Jul 12 2005, 05:32 PM

On 12 Jul 2005 18:30:42 GMT, John Bokma <[Email Removed]> wrote:

QUOTE

Asked this some time ago in the Perl group, and uhm.. didn't get a nice
reply back :-)

Nice reply from a perl group? That's unrealistic... :)

i

John Bokma

Jul 12 2005, 06:33 PM

Ignoramus31199 <[Email Removed]> wrote:

QUOTE

On 12 Jul 2005 18:30:42 GMT, John Bokma <[Email Removed]> wrote:
Asked this some time ago in the Perl group, and uhm.. didn't get a nice
reply back :-)

Nice reply from a perl group? That's unrealistic... :)

Nah, often the not so nice replies are justified, but in this case no. (And
I am not saying that because I asked :-D )

--
John Perl SEO tools: http://johnbokma.com/perl/
Experienced (web) developer: http://castleamber.com/
Get a SEO report of your site for just 100 USD:
http://johnbokma.com/websitedesign/seo-expert-help.html

Ed Wurster

Jul 12 2005, 07:55 PM

William Tasso wrote:

QUOTE

Greetings One and All

Been pondering domain names.

Do you have an algo (that you don't mind sharing) that can pull the
domain name from any of the likely strings (host/server name or URL)
available to the (web) server?

Either linear rule string manipulation or regular expression would
suit just fine.

Comment 32 on this page looks promising:

http://tinyurl.com/c76d6

Can't say that I understand it, but would like to.

Ed

William Tasso

Jul 12 2005, 09:05 PM

Writing in news:alt.www.webmaster
From the safety of the cafeteria
Ed Wurster <[Email Removed]> said:

QUOTE

...
Comment 32 on this page looks promising:

http://tinyurl.com/c76d6

Yes, but so far as I can tell (I still don't parse regular expressions in
my head) it still fails when there is no hostname preceeding the domain
name. e.g. http://example.com would return ".com" - I think

QUOTE

Can't say that I understand it, but would like to.

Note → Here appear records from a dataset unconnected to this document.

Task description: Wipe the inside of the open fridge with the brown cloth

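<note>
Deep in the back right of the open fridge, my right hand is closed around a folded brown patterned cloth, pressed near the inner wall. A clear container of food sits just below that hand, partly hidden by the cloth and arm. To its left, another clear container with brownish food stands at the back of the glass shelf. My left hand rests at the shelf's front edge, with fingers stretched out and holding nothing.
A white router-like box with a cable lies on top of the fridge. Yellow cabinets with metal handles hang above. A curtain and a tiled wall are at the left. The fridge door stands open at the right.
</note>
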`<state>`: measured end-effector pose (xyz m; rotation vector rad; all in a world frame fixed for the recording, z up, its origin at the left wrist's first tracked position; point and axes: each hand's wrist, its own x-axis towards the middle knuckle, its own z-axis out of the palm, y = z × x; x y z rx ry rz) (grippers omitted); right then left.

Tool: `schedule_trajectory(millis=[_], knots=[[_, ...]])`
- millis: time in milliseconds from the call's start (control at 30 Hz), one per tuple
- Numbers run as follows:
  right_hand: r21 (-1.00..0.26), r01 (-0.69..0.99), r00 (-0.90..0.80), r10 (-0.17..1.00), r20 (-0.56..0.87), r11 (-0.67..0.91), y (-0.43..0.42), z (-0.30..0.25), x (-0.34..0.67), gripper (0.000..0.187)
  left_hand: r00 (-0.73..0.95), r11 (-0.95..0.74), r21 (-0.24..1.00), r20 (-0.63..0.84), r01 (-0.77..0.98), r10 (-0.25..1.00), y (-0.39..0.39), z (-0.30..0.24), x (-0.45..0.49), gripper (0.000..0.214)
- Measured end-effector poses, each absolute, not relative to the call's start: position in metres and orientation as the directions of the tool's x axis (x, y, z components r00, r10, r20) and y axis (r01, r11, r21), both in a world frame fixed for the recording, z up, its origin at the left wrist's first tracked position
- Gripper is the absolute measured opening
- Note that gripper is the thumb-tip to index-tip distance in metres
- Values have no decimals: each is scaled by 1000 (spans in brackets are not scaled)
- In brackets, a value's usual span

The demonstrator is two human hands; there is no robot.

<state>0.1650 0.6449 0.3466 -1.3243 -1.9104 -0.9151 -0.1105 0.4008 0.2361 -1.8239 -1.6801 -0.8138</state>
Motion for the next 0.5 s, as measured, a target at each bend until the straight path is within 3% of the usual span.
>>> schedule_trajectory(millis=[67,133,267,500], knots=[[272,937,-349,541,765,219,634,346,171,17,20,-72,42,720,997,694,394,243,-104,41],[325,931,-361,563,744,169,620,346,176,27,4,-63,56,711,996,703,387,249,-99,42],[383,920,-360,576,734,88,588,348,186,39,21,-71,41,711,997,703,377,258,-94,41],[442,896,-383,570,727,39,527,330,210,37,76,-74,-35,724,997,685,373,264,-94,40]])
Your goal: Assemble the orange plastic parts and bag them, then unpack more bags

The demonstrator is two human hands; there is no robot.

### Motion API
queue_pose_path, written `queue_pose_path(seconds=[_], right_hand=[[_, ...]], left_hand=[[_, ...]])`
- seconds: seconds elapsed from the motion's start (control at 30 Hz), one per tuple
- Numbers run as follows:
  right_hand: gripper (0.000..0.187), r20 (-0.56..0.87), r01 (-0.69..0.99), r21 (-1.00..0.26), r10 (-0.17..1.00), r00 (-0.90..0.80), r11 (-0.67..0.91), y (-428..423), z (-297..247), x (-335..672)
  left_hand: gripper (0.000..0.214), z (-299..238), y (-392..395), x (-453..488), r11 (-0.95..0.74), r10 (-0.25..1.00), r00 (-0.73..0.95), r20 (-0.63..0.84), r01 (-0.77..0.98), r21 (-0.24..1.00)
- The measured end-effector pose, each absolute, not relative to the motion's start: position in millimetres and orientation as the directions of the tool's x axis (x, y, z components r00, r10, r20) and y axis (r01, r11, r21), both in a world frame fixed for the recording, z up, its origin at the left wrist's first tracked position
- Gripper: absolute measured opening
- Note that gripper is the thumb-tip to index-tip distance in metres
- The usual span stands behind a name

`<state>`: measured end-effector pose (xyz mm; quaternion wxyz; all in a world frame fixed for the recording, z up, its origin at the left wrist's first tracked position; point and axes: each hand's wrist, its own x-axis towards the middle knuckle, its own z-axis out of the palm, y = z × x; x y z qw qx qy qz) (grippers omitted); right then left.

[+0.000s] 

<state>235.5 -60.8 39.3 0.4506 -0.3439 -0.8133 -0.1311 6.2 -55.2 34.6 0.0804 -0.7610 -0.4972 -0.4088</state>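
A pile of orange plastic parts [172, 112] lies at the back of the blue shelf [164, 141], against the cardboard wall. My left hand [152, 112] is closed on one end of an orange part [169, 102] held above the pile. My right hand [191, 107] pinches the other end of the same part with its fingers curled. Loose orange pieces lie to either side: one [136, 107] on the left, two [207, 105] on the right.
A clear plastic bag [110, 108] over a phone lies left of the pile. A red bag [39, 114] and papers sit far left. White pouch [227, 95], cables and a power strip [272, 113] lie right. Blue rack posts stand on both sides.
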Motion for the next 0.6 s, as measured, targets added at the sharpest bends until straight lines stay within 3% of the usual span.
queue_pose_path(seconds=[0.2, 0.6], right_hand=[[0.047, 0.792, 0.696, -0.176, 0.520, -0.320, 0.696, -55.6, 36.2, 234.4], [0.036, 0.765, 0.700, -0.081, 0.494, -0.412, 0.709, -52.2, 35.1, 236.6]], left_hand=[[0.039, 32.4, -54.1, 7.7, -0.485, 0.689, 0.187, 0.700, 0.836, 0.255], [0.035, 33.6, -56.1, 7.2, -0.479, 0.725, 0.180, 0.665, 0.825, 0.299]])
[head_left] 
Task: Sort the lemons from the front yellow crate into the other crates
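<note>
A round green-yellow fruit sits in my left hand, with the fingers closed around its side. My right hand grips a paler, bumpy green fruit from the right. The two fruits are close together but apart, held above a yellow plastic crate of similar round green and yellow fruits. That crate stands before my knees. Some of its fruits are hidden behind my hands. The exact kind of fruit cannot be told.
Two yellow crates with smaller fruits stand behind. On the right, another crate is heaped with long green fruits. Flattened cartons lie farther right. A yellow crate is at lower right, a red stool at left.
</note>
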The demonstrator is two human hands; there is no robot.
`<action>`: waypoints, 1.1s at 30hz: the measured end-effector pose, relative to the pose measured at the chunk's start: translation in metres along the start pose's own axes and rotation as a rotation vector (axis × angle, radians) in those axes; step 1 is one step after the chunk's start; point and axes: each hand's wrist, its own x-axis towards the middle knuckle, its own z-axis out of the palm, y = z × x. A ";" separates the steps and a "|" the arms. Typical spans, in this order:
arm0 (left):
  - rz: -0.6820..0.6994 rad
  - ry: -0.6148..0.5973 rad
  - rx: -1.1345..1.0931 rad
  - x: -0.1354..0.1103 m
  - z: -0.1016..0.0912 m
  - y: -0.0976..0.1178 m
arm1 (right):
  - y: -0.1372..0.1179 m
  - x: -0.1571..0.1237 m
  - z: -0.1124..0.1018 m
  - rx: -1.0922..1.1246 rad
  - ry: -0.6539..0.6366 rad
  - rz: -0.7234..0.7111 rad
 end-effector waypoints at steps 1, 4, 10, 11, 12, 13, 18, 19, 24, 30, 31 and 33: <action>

It's a long road, but regular expressions can save a heap of scripting.

--
William Tasso

** Business as usual

John Bokma

Jul 12 2005, 09:22 PM

"William Tasso" <[Email Removed]> wrote:

QUOTE

Writing in news:alt.www.webmaster
From the safety of the cafeteria
Ed Wurster <[Email Removed]> said:

...
Comment 32 on this page looks promising:

http://tinyurl.com/c76d6

Yes, but so far as I can tell (I still don't parse regular expressions
in my head) it still fails when there is no hostname preceeding the
domain name. e.g. http://example.com would return ".com" - I think

Can't say that I understand it, but would like to.

It's a long road, but regular expressions can save a heap of
scripting.

for ( $domain ) {

# remove sub domain
s/www?d?.([^.]+.)/$1/g; # common ww(w)(d) prefix
s/.+.([^.]+.[a-z]{3})$/$1/g;
s/.+.([^.]+.[^.]+.[a-z]{2})$/$1/g;
}

is what I used for a project. Note: it's far from perfect :-D.

--
John Perl SEO tools: http://johnbokma.com/perl/
Experienced (web) developer: http://castleamber.com/
Get a SEO report of your site for just 100 USD:
http://johnbokma.com/websitedesign/seo-expert-help.html

William Tasso

Jul 12 2005, 10:17 PM

Writing in news:alt.www.webmaster
From the safety of the Castle Amber - software development cafeteria
John Bokma <[Email Removed]> said:

QUOTE

...
for ( $domain ) {

# remove sub domain
s/www?d?.([^.]+.)/$1/g; # common ww(w)(d) prefix
s/.+.([^.]+.[a-z]{3})$/$1/g;
s/.+.([^.]+.[^.]+.[a-z]{2})$/$1/g;
}

thanks, but ...

QUOTE

is what I used for a project. Note: it's far from perfect :-D.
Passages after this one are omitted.